TORONTO - The ranks of older mothers with preschool children have swelled in the last 20 years, with the rise in later-in-life motherhood apparently linked to the pursuit of higher education, according to a new report from Statistics Canada.
Figures from the 2006 census found that of the 1.3 million women aged 40 to 44, 8.9 per cent were mothers of at least one child aged four and under. That's more than double the proportion in 1986. And the report found highly educated women - particularly those with university degrees - are much more likely to have children when they're in their 30s and 40s.
The study released Thursday found that 13.8 per cent of women aged 40 to 44 who had a bachelor's degree were mothers to a young child, compared with 6.4 per cent of women with a high school diploma or less. The proportion was 19.8 per cent for women who had a doctorate.
"We know that there's a strong link between level and education of women and the likelihood that they become a mother later in life," said Statistics Canada researcher Martin Turcotte, who co-authored the report.
"We can see a pattern and we can expect given that the share of women with university degrees is still growing that this trend in later motherhood will continue in the next years."
News of later-in-life pregnancies is hardly uncommon, particularly among the celebrity jetset.

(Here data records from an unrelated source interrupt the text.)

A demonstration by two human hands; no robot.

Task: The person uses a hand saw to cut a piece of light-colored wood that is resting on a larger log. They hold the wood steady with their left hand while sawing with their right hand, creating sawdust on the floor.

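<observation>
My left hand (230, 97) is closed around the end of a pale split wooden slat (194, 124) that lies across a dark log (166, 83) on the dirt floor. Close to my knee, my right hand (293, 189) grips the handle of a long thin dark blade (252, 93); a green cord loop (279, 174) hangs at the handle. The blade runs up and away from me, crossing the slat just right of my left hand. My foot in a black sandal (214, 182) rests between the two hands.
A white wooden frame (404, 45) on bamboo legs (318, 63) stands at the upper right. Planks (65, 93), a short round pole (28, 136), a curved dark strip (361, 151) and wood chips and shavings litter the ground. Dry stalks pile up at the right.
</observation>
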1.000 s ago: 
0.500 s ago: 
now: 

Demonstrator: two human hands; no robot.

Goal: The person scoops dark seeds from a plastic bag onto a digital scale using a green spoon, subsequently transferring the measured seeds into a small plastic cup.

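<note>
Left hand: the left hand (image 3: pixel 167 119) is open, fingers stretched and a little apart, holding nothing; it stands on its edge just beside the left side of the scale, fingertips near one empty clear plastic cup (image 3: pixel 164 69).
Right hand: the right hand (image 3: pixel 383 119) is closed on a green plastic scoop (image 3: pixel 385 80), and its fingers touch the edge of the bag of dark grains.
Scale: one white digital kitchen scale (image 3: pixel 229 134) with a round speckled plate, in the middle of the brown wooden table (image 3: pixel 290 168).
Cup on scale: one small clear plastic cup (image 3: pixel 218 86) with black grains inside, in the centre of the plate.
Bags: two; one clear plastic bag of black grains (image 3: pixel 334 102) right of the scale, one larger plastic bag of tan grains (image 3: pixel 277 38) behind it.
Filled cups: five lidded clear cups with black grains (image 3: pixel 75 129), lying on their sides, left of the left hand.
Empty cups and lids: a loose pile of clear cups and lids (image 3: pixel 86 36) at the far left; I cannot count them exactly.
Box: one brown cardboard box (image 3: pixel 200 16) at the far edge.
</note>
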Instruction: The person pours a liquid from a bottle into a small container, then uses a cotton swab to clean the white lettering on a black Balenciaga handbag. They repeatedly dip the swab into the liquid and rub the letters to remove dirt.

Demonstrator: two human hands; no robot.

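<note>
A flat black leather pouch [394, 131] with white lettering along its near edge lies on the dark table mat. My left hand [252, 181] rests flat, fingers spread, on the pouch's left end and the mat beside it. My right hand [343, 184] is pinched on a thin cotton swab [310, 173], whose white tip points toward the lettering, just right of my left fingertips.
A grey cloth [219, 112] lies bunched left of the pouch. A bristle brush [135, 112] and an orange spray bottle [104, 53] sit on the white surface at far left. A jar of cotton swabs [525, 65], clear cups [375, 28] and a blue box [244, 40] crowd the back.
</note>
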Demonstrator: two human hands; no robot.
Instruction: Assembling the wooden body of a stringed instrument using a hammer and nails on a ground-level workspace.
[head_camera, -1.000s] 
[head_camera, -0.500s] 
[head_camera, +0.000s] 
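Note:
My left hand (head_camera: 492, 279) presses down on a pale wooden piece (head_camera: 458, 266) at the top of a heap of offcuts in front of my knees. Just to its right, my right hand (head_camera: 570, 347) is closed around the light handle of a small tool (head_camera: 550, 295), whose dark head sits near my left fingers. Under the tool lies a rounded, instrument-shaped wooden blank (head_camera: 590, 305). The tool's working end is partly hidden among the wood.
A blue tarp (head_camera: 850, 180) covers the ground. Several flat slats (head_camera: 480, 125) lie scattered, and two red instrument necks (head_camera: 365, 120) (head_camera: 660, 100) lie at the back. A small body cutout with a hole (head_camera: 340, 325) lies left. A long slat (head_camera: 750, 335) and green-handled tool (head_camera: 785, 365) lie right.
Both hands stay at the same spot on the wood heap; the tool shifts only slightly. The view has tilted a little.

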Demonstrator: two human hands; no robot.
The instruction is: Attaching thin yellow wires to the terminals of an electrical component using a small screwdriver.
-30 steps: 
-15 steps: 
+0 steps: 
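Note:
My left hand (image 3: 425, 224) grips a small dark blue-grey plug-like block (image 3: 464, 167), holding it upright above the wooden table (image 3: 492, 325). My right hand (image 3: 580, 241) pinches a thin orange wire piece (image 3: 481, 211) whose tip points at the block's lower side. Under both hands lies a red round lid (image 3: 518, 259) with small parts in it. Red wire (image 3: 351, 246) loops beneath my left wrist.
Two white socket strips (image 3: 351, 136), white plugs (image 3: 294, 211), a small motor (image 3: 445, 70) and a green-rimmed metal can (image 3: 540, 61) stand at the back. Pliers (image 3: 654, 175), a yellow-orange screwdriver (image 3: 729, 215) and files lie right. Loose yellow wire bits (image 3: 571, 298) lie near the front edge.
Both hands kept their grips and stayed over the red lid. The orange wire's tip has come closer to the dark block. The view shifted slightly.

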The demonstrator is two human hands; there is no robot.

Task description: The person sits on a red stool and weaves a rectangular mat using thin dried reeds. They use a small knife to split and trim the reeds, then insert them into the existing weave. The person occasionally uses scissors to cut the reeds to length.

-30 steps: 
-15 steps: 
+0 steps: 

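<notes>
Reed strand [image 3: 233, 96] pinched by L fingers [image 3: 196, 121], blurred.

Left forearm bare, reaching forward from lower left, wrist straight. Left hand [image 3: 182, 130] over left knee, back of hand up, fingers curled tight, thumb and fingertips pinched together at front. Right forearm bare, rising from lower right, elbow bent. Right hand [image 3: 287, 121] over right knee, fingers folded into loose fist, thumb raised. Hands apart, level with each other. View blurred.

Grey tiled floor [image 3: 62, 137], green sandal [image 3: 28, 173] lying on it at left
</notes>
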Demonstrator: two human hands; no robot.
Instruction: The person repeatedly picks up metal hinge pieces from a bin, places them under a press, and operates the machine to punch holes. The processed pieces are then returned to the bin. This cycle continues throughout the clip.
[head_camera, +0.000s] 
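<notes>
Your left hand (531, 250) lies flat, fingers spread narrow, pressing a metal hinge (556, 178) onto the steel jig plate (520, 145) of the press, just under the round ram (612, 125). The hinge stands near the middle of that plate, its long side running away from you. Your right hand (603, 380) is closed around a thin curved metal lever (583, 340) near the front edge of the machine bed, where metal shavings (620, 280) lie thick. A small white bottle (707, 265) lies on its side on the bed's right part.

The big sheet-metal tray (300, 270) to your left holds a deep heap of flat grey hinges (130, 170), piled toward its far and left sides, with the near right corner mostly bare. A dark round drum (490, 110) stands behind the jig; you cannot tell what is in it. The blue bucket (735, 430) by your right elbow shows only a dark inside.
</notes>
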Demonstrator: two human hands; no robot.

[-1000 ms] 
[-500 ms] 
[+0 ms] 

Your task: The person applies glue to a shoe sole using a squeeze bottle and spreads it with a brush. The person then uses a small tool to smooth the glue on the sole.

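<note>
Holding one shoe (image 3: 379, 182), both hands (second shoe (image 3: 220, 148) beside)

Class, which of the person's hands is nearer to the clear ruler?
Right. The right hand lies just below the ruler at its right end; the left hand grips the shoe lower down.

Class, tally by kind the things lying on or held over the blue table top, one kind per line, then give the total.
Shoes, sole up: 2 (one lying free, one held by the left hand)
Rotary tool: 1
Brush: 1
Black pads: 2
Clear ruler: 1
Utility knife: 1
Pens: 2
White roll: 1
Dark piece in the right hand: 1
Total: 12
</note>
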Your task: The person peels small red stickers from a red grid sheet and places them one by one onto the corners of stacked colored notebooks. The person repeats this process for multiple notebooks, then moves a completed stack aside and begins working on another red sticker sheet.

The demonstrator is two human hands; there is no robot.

Celine Dion recently announced that she was again with child at age 41. Other A-listers who have given birth in their 40s include actresses Halle Berry, Salma Hayek and "Desperate Housewives" star Marcia Cross.
But for everyday women who don't necessarily have the luxury of time or money to take long periods off work or studies to devote to motherhood, the decision to have children later in life may come as a result of having few other alternatives.
The report found that occupations with the highest proportion of older moms with young kids were those that required a high level of skill and education, including physicians and lawyers - positions that involve years of intensive preparation.
"To be a lawyer or professor or doctor, it's years of training and then establishing yourself in your career," said Andrea O'Reilly, founder and director of the Association for Research on Mothering. "Before you say 'I feel OK where I am and I've established myself' you are in your late 30s by that time. Then they say 'Now it's the time for motherhood,' so they haven't excluded that possibility of doing both."
But O'Reilly, who is also an associate professor of women's studies at York University in Toronto, said the trend towards later-in-life motherhood is a shift that is happening primarily among middle-to upper-class women rather than across the board.
"Middle-class women are having babies later because they are middle class," she said. "To be middle class that means you've got to go to school for seven years to achieve some middle class professional career and lifestyle. So women who do not for choice or circumstance do that are having the children younger."
"But it's chicken and egg for both reasons," she added. "If you want (a professional career), you have to have your baby late."
O'Reilly, 48, who had her first child at 23, said she is an anomaly among many of her peers. The majority of women in her profession have kids after age 35, she noted.